### Activity
Include in the output exactly the lines from the opening of the data through the line containing "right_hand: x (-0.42", and nothing more.

### Material provided
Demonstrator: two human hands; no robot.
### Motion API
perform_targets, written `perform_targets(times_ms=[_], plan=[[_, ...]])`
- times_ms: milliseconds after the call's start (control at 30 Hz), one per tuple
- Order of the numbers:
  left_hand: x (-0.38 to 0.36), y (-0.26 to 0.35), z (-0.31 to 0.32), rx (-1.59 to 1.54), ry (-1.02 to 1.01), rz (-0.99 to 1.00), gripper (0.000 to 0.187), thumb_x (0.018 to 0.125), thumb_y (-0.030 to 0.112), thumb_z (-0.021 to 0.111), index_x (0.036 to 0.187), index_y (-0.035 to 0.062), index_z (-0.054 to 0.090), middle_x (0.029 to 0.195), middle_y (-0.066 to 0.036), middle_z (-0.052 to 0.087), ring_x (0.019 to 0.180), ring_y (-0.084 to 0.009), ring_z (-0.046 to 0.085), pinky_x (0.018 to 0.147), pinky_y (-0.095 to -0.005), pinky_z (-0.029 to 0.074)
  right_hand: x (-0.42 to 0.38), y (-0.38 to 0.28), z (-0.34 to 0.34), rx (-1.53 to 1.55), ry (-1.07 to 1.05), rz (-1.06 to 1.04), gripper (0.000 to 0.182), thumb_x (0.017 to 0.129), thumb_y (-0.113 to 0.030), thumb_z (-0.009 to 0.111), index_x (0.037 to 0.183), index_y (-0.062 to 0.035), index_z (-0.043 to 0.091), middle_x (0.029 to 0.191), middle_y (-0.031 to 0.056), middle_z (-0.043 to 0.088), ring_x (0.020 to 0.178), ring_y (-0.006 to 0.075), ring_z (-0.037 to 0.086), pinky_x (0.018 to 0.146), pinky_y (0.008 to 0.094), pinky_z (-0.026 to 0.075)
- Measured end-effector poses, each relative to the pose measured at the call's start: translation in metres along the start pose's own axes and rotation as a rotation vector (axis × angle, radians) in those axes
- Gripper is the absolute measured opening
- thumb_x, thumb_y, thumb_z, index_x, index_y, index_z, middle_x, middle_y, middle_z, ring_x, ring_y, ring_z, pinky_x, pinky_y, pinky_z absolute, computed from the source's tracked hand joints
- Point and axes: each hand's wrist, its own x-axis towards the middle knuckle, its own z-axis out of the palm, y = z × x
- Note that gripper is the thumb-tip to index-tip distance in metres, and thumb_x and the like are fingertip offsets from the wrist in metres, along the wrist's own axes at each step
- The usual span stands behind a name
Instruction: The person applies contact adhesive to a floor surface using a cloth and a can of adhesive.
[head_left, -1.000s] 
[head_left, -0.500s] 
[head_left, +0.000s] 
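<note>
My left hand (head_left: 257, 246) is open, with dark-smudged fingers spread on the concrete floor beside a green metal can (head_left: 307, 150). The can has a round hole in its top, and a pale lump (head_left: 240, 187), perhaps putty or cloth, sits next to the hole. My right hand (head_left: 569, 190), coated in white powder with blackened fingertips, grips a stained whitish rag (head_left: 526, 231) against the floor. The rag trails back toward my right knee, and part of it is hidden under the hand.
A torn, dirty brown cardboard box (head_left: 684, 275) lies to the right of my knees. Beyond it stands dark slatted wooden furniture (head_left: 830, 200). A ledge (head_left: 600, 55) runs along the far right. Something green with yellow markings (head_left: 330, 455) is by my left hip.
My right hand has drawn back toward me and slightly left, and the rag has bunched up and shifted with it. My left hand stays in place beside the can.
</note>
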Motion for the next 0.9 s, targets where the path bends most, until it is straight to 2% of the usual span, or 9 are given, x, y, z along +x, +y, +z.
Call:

### Answer to this exercise
Demonstrator: two human hands; no robot.
### Motion API
perform_targets, written `perform_targets(times_ms=[_], plan=[[_, ...]])`
- times_ms: milliseconds after the call's start (control at 30 Hz), one per tuple
- Order of the numbers:
  left_hand: x (-0.38 to 0.36), y (-0.26 to 0.35), z (-0.31 to 0.32), rx (-1.59 to 1.54), ry (-1.02 to 1.01), rz (-0.99 to 1.00), gripper (0.000 to 0.187), thumb_x (0.018 to 0.125), thumb_y (-0.030 to 0.112), thumb_z (-0.021 to 0.111), index_x (0.036 to 0.187), index_y (-0.035 to 0.062), index_z (-0.054 to 0.090), middle_x (0.029 to 0.195), middle_y (-0.066 to 0.036), middle_z (-0.052 to 0.087), ring_x (0.019 to 0.180), ring_y (-0.084 to 0.009), ring_z (-0.046 to 0.085), pinky_x (0.018 to 0.147), pinky_y (-0.095 to -0.005), pinky_z (-0.029 to 0.074)
  right_hand: x (-0.42 to 0.38), y (-0.38 to 0.28), z (-0.34 to 0.34), rx (-1.53 to 1.55), ry (-1.07 to 1.05), rz (-1.06 to 1.04), gripper (0.000 to 0.182), thumb_x (0.017 to 0.129), thumb_y (-0.113 to 0.030), thumb_z (-0.009 to 0.111), index_x (0.037 to 0.183), index_y (-0.062 to 0.035), index_z (-0.043 to 0.091), middle_x (0.029 to 0.191), middle_y (-0.031 to 0.056), middle_z (-0.043 to 0.088), ring_x (0.020 to 0.178), ring_y (-0.006 to 0.075), ring_z (-0.037 to 0.086), pinky_x (0.018 to 0.146), pinky_y (0.008 to 0.094), pinky_z (-0.026 to 0.075)

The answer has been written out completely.